● Assignment: Search the listing for "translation" and copy every line where it appears.

** Opening Source data block **

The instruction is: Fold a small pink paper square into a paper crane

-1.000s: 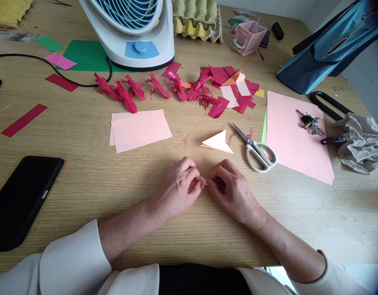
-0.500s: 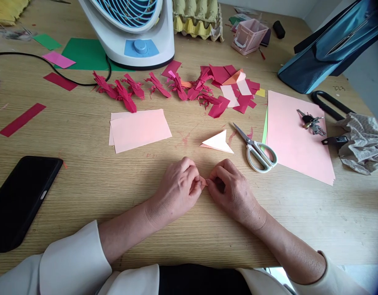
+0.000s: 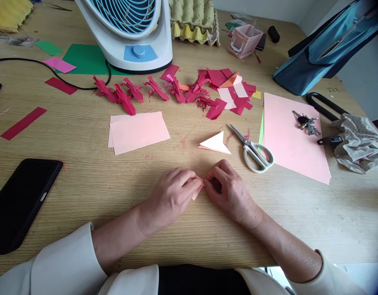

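A small folded piece of pink paper lies between my two hands, mostly covered by fingers. My right hand pinches its right tip between thumb and forefinger. Over its left part, my left hand has its fingers together and gripping the paper, though the thumb is largely hidden. Just beyond the hands rests a pale pink folded paper shape with a pointed left end. White-handled scissors lie to its right, blades pointing away. Two overlapping pink paper rectangles are at the left.
Several crimson folded paper figures and scraps line the table beyond. A fan stands behind them, near egg cartons. Keys lie on pink sheets at the right. A black phone is at the left; a blue bag stands back right.
My left hand has shifted slightly left and straightened its fingers, so more of the folded paper shows below them. My right hand keeps its pinch. The camera view has shifted slightly.
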The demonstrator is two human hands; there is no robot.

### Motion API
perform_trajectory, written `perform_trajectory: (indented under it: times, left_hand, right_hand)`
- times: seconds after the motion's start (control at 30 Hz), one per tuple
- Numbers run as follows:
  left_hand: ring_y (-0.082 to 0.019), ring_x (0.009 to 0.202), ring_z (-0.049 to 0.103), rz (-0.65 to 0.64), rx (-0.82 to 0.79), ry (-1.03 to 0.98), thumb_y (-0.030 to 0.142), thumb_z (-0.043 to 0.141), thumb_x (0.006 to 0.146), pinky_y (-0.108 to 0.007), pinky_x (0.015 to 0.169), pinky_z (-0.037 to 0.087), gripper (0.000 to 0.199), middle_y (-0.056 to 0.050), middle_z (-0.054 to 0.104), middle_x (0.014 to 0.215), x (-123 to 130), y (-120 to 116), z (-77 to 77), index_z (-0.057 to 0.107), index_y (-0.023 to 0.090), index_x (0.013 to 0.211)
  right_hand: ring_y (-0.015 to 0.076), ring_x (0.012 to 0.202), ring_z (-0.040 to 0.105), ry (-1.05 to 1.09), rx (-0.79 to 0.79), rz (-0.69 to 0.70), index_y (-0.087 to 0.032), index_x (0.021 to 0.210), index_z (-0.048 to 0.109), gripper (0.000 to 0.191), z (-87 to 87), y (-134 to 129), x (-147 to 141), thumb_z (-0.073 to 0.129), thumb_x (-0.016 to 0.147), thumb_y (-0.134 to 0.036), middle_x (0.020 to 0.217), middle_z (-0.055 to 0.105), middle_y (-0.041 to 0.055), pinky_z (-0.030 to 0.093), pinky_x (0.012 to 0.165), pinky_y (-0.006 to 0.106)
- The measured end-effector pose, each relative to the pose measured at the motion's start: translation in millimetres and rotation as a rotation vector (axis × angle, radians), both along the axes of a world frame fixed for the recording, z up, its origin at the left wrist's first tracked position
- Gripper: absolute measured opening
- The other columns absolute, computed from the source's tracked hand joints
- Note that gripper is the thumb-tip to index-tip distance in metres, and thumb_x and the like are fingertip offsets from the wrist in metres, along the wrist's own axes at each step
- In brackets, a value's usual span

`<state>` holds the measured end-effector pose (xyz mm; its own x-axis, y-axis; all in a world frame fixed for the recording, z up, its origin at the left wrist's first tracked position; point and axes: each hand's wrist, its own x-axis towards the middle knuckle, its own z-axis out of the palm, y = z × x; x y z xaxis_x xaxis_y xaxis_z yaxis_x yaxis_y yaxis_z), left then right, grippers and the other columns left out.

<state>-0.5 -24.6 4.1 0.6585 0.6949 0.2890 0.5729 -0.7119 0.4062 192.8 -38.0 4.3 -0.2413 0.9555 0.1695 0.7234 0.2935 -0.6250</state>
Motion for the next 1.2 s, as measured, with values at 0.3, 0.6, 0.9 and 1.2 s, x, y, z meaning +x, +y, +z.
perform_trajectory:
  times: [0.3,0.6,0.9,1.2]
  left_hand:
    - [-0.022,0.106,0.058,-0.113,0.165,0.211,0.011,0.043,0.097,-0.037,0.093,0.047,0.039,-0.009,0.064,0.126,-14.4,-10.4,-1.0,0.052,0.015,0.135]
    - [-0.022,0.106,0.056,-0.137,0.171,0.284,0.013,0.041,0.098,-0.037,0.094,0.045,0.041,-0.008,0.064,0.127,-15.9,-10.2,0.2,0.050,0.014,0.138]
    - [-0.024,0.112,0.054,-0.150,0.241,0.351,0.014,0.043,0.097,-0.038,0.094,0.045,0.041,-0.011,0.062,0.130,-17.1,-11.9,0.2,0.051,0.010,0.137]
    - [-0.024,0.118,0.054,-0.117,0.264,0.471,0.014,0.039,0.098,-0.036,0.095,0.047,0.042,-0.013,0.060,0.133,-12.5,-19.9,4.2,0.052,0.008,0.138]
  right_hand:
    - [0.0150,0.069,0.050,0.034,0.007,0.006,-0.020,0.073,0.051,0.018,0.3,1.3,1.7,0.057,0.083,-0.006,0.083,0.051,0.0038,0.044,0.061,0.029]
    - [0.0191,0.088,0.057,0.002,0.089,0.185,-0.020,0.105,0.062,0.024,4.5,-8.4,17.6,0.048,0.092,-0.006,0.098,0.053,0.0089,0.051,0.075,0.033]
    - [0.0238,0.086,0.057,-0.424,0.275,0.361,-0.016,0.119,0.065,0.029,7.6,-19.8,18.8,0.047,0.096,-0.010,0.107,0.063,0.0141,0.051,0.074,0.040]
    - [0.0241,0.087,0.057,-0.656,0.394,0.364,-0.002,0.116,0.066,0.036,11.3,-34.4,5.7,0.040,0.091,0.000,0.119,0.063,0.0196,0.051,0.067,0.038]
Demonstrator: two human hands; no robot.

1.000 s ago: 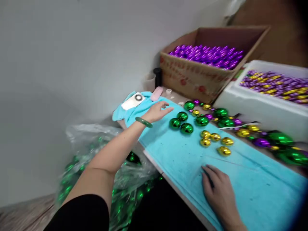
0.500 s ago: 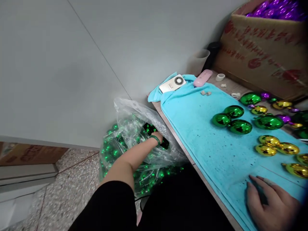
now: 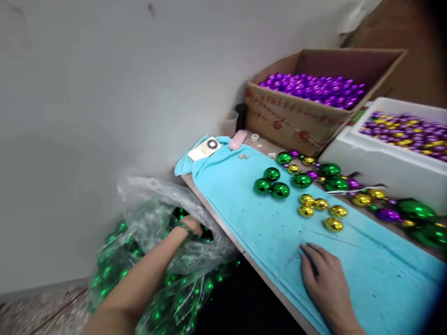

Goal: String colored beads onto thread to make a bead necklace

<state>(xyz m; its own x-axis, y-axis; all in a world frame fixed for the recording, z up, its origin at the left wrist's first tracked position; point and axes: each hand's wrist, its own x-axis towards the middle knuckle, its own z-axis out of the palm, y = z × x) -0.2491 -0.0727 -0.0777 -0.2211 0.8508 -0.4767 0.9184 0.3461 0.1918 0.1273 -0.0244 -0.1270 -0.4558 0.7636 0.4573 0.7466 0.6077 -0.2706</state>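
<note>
My left hand (image 3: 193, 225), with a green bangle at the wrist, reaches into the mouth of a clear plastic bag (image 3: 146, 190) full of shiny green balls (image 3: 108, 270). Its fingers are hidden inside the bag. On a light blue towel (image 3: 240, 204) lies my right hand (image 3: 324, 274), palm down, thumb apart from the fingers and nothing held. Beyond it sit gold balls (image 3: 334, 224), several of them touching in a cluster. Three shiny green balls (image 3: 280, 190) form another cluster farther up the towel.
A strand of green, gold and purple balls (image 3: 330, 169) runs along the towel's far edge. Behind it stand a cardboard box (image 3: 268, 111) of purple balls and a white foam box (image 3: 349, 153) of purple and gold beads. A phone (image 3: 200, 150) and pink case (image 3: 238, 139) lie near the wall.
The view has swung right, bringing the foam box and more of the strand into sight. My left hand remains in the bag and my right hand still rests on the towel.
</note>
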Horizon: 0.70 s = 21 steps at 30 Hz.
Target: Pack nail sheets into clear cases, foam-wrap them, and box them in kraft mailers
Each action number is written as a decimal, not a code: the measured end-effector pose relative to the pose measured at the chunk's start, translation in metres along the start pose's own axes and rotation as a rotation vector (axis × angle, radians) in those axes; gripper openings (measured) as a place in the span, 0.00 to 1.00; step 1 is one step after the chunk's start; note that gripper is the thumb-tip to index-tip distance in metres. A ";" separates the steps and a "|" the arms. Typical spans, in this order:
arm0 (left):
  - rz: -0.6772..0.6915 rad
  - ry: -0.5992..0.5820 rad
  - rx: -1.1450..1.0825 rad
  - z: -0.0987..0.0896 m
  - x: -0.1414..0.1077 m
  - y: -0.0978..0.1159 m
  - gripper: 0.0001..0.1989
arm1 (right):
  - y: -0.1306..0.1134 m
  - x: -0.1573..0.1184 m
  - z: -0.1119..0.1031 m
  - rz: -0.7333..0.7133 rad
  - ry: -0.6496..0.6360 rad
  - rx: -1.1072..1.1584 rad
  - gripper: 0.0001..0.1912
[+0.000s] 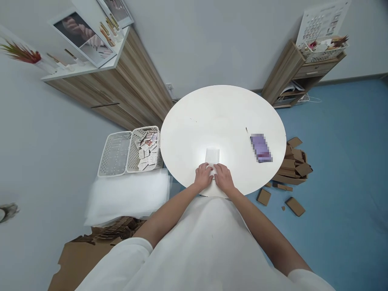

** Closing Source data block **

● Exercise output:
- The measured end-effector pose, each relative to the pose measured at the motion's start: translation in millimetres and rotation as a rotation vector (axis × angle, radians), both along the axes of a world frame fixed for the recording, z up, its origin at the left wrist's first tracked position
Each action number is written as a decimal, not a code: the measured end-effector pose relative to the pose measured at the chunk's start, translation in metres along the start pose's own axes and rotation as a rotation vector (axis × angle, radians) in those axes; gripper openings (measured) as a place in the span, 0.00 to 1.00; step 1 is one step after the chunk's start; note that gripper is the thumb-tip to index-tip distance in metres. A ";" separates the steps and a "|" the arms. Typical spans, in this order:

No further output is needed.